=== Task statement ===
Retype the data exactly, so that every line matches the original.
Start of Task data
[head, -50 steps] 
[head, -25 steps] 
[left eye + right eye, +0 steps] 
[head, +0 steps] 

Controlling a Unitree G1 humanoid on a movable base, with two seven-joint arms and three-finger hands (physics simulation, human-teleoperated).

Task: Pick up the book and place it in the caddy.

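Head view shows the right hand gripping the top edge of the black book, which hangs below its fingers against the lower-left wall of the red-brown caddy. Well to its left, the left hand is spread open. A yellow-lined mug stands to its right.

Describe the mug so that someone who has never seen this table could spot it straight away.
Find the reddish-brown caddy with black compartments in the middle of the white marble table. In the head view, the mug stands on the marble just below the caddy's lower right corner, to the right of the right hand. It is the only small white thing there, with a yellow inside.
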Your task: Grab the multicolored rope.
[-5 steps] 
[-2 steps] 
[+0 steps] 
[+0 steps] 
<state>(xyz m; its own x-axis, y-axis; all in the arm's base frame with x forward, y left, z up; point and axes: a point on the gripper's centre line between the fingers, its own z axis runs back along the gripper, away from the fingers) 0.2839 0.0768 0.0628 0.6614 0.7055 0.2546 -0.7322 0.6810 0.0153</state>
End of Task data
=== The answer ===
[head, -50 steps] 
[head, -25 steps] 
[left eye + right eye, +0 steps] 
[head, +0 steps] 

Controlling a Unitree G1 humanoid on a movable base, with two seven-joint arms and three-finger hands (physics simulation, human-teleoperated).

Task: Pick up the book and place it in the caddy.

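Head view shows the right hand gripping the top edge of the black book, which hangs below its fingers against the lower-left wall of the red-brown caddy. Well to its left, the left hand is spread open. A yellow-lined mug stands to its right.

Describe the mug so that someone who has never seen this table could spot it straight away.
Find the reddish-brown caddy with black compartments in the middle of the white marble table. In the head view, the mug stands on the marble just below the caddy's lower right corner, to the right of the right hand. It is the only small white thing there, with a yellow inside.
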Your task: Grab the multicolored rope.
[-5 steps] 
[-2 steps] 
[+0 steps] 
[+0 steps] 
<state>(xyz m; its own x-axis, y-axis; all in the arm's base frame with x forward, y left, z up; point and axes: a point on the gripper's centre line between the fingers, its own z axis runs back along the gripper, away from the fingers) 0.2839 0.0768 0.0628 0.6614 0.7055 0.2546 -0.7322 0.6810 0.0153</state>

Nothing remains to be written for this exercise.